- Born: 1724 Montgomery Township, Montgomery County, Pennsylvania
- Died: July 4, 1772 (aged 47) Hopewell, New Jersey
- Burial place: Old School Baptist Cemetery
- Known for: Hopewell Academy
- Congregations served: Old School Baptist Church of Hopewell

= Isaac Eaton =

Baptist reverend (1724 – 1772)

Reverend Isaac Eaton (1724 – July 4, 1772) was an American minister and educator from the Hopewell section of Hopewell Township, at the time part of Hunterdon County, now Mercer County, New Jersey, United States.

He was the first minister of the Hopewell Baptist Church, also known as the Old School Baptist Church, serving from 1748 until his death in 1772. In 1756, he founded the Hopewell Academy, the first Baptist Latin grammar school in the American colonies.
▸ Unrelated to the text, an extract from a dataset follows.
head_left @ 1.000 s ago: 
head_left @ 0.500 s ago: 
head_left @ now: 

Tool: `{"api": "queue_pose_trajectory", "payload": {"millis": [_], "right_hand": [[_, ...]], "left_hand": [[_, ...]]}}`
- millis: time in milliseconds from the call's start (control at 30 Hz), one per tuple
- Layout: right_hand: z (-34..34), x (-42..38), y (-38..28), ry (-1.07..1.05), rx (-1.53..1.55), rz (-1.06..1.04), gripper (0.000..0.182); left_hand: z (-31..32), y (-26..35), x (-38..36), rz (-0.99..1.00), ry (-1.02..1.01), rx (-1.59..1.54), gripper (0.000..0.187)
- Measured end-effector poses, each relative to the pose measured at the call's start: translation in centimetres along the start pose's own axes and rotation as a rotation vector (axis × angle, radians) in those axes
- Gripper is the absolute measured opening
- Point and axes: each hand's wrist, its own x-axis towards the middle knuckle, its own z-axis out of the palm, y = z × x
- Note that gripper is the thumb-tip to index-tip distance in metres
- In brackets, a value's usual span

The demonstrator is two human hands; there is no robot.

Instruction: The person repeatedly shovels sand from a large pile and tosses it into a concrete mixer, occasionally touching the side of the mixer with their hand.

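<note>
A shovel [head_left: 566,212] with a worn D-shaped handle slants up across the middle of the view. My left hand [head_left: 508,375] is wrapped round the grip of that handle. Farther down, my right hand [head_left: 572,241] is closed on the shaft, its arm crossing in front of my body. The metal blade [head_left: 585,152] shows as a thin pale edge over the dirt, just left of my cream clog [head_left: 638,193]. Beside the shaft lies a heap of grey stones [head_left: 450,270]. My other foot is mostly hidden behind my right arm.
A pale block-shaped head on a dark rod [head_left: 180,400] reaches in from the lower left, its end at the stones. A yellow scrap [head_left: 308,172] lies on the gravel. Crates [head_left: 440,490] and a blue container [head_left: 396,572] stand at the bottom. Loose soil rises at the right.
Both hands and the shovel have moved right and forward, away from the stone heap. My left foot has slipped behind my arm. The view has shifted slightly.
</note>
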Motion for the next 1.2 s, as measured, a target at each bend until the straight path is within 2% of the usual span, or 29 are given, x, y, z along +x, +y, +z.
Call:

Graduate James Manning became the first president of Brown University.

==Personal life==
Eaton was born in Montgomery Township of Montgomery County, Pennsylvania in 1724. His father, Reverend Joseph Eaton of the Montgomery Baptist Church, had emigrated from Wales in 1686.

He died on July 4, 1772, and was buried inside the 1748 Hopewell Baptist Church building. His marble tombstone is now affixed to the exterior wall of the 1822 church building, which was built atop the original church. He is presumed buried under the current church building.